[Data section]
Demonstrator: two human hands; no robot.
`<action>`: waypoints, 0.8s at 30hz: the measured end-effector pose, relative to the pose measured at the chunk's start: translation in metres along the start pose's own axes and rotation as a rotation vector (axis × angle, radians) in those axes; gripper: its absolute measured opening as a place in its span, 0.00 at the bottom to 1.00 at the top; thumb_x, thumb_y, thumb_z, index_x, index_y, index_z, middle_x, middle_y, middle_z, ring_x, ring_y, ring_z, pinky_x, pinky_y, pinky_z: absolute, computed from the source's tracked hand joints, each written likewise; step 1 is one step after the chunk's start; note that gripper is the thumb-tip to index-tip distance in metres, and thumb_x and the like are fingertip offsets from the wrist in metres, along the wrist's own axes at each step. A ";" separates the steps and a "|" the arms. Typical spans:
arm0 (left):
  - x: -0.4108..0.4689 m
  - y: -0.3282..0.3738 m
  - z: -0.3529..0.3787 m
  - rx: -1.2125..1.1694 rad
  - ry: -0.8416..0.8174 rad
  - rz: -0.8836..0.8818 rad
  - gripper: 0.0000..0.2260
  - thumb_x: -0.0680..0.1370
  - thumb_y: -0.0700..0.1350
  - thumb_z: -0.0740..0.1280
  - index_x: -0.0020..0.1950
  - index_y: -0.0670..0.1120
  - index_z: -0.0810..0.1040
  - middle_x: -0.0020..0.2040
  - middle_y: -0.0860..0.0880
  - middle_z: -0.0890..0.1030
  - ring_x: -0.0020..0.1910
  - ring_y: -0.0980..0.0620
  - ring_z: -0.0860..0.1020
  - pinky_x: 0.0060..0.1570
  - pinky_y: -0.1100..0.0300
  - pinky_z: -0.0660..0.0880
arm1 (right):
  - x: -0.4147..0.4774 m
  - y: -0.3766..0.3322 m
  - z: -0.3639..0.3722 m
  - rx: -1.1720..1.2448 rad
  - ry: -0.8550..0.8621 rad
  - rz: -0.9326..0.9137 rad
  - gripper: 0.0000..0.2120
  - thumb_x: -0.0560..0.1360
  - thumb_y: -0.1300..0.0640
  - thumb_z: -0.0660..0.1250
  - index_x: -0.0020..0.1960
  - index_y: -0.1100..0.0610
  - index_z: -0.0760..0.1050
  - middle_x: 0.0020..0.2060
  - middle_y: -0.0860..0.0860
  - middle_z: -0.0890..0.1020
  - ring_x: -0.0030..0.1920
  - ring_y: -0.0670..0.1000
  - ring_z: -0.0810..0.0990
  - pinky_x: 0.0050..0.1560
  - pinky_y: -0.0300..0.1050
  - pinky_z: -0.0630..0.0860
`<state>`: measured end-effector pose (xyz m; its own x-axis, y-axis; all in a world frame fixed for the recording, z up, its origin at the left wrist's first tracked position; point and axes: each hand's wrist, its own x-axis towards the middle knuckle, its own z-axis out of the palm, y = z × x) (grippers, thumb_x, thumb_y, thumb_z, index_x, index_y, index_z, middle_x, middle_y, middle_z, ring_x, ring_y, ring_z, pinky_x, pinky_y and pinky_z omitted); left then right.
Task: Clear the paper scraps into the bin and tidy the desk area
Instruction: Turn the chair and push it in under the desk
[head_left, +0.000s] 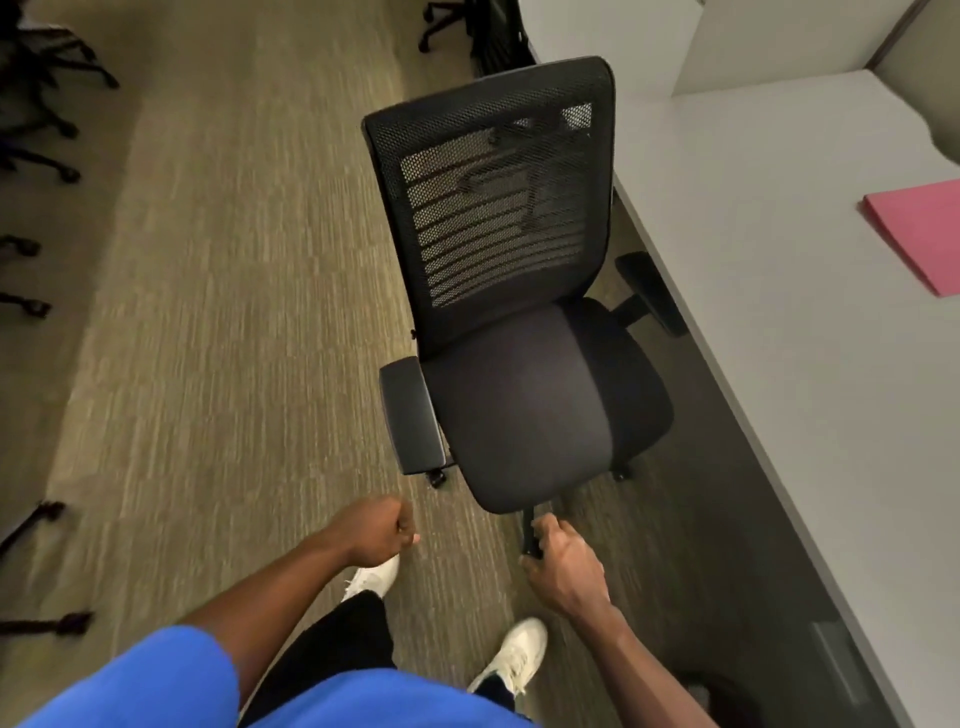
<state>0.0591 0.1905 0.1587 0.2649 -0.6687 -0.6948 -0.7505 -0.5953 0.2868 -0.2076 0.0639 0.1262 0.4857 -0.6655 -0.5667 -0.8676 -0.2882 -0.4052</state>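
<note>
I stand on the carpet facing a black office chair with a mesh back, parked beside the grey desk. On the desk at the far right lies a pink sheet or folder. No paper scraps or bin show clearly. My left hand is curled into a fist with nothing visible in it, in front of the chair's left armrest. My right hand hangs with curled fingers just below the seat's front edge, overlapping a black chair leg; I cannot tell whether it grips anything.
Bases and castors of other black chairs line the left edge, and another chair base stands at the top. A white partition rises behind the desk. A dark blurred object sits under the desk edge at the bottom right.
</note>
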 end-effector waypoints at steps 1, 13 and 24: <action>0.001 -0.009 -0.006 -0.012 -0.012 0.007 0.10 0.79 0.57 0.72 0.49 0.50 0.82 0.43 0.55 0.82 0.45 0.52 0.81 0.49 0.54 0.77 | 0.003 -0.011 0.004 0.004 0.000 0.004 0.24 0.73 0.47 0.67 0.68 0.50 0.70 0.61 0.52 0.79 0.61 0.57 0.80 0.57 0.55 0.80; 0.053 -0.141 -0.130 0.184 -0.001 0.122 0.13 0.81 0.58 0.69 0.53 0.49 0.82 0.51 0.51 0.85 0.50 0.51 0.82 0.53 0.53 0.79 | 0.124 -0.191 0.054 0.111 0.113 0.091 0.43 0.68 0.32 0.71 0.76 0.52 0.63 0.67 0.54 0.75 0.67 0.59 0.75 0.66 0.57 0.75; 0.115 -0.133 -0.249 0.213 0.200 0.310 0.12 0.81 0.57 0.69 0.53 0.50 0.83 0.49 0.53 0.85 0.49 0.52 0.82 0.52 0.50 0.81 | 0.199 -0.235 0.093 -0.067 0.200 0.233 0.56 0.71 0.35 0.74 0.83 0.60 0.48 0.70 0.58 0.70 0.70 0.60 0.72 0.67 0.61 0.75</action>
<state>0.3403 0.0813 0.2048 0.1039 -0.8873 -0.4493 -0.9159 -0.2614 0.3046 0.1031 0.0629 0.0419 0.2485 -0.8394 -0.4834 -0.9613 -0.1525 -0.2295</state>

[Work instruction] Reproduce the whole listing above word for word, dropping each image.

[Result for this exercise]
Demonstrator: two human hands; no robot.
`<action>`: waypoints, 0.8s at 30hz: the measured end-effector pose, relative to the pose measured at the chunk's start: translation in metres along the start pose's own axes and rotation as a rotation vector (axis × angle, radians) in those axes; gripper: its absolute measured opening as a place in its span, 0.00 at the bottom to 1.00 at the top; thumb_x, thumb_y, thumb_z, index_x, index_y, index_z, middle_x, middle_y, middle_z, ring_x, ring_y, ring_z, pinky_x, pinky_y, pinky_z: absolute, computed from the source's tracked hand joints, each written likewise; step 1 is one step after the chunk's start; note that gripper is the thumb-tip to index-tip distance in metres, and thumb_x and the like are fingertip offsets from the wrist in metres, along the wrist's own axes at each step. A ";" separates the steps and a "|" the arms. Typical spans:
arm0 (left):
  - x: -0.4108..0.4689 m
  - y: -0.3282..0.3738 m
  - z: -0.3529..0.3787 m
  - rx: -1.2125..1.1694 rad
  - ry: -0.8416..0.8174 rad
  - rz: -0.8836..0.8818 rad
  - gripper: 0.0000..0.2260
  - thumb_x: -0.0680..0.1370
  - thumb_y: -0.0700..0.1350
  - thumb_z: -0.0740..0.1280
  - index_x: -0.0020..0.1950
  - index_y: -0.0670..0.1120
  - index_z: -0.0810..0.1040
  - middle_x: -0.0020..0.2040
  - middle_y: -0.0860..0.0880
  - middle_z: -0.0890..0.1030
  - ring_x: -0.0020..0.1910
  - ring_y: -0.0980..0.0620
  - ring_z: -0.0860..0.1020
  - pinky_x: 0.0060..0.1570
  - pinky_y: -0.1100..0.0300
  - pinky_z: -0.0660..0.0880
arm1 (right):
  - x: -0.4147..0.4774 m
  - y: -0.3766..0.3322 m
  - z: -0.3639..0.3722 m
  - rx: -1.1720..1.2448 rad
  - ry: -0.8550..0.8621 rad
  - rz: -0.9326..0.9137 rad
  - gripper: 0.0000..0.2120
  - thumb_x: -0.0560..0.1360
  - thumb_y: -0.1300..0.0640
  - thumb_z: -0.0660..0.1250
  - index_x: -0.0020..0.1960
  - index_y: -0.1100..0.0610
  - index_z: -0.0760..0.1050
  - middle_x: 0.0020..0.2060
  - middle_y: -0.0860..0.0860
  - middle_z: -0.0890..0.1020
  - ring_x: -0.0030..0.1920
  - ring_y: -0.0670..0.1000
  - ring_z: -0.0810..0.0990
  - pinky_x: 0.0050..0.1560
  - pinky_y: -0.0300..0.1050
  - pinky_z: -0.0630..0.0860
`<state>`: measured end-effector pose (xyz m; its own x-axis, y-axis; all in a world frame fixed for the recording, z up, its origin at the left wrist's first tracked position; point and axes: each hand's wrist, its own x-axis towards the middle knuckle, its own z-axis out of the palm, y = z × x) (grippers, thumb_x, thumb_y, thumb_z, index_x, index_y, index_z, middle_x, middle_y, middle_z, ring_x, ring_y, ring_z, pinky_x, pinky_y and pinky_z omitted); left then right.
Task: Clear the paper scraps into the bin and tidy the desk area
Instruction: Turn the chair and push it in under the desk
[head_left, +0.000s] 
<state>0.0591 0.1905 0.1587 0.2649 -0.6687 -0.6948 -0.7505 -0.5953 0.2868 -0.2076 0.0639 0.1262 0.4857 -0.6655 -0.5667 -0.8676 -0.2882 -0.4052</state>
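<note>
I stand on the carpet facing a black office chair with a mesh back, parked beside the grey desk. On the desk at the far right lies a pink sheet or folder. No paper scraps or bin show clearly. My left hand is curled into a fist with nothing visible in it, in front of the chair's left armrest. My right hand hangs with curled fingers just below the seat's front edge, overlapping a black chair leg; I cannot tell whether it grips anything.
Bases and castors of other black chairs line the left edge, and another chair base stands at the top. A white partition rises behind the desk. A dark blurred object sits under the desk edge at the bottom right.
</note>
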 end-effector waypoints at steps 1, 13 and 24: <action>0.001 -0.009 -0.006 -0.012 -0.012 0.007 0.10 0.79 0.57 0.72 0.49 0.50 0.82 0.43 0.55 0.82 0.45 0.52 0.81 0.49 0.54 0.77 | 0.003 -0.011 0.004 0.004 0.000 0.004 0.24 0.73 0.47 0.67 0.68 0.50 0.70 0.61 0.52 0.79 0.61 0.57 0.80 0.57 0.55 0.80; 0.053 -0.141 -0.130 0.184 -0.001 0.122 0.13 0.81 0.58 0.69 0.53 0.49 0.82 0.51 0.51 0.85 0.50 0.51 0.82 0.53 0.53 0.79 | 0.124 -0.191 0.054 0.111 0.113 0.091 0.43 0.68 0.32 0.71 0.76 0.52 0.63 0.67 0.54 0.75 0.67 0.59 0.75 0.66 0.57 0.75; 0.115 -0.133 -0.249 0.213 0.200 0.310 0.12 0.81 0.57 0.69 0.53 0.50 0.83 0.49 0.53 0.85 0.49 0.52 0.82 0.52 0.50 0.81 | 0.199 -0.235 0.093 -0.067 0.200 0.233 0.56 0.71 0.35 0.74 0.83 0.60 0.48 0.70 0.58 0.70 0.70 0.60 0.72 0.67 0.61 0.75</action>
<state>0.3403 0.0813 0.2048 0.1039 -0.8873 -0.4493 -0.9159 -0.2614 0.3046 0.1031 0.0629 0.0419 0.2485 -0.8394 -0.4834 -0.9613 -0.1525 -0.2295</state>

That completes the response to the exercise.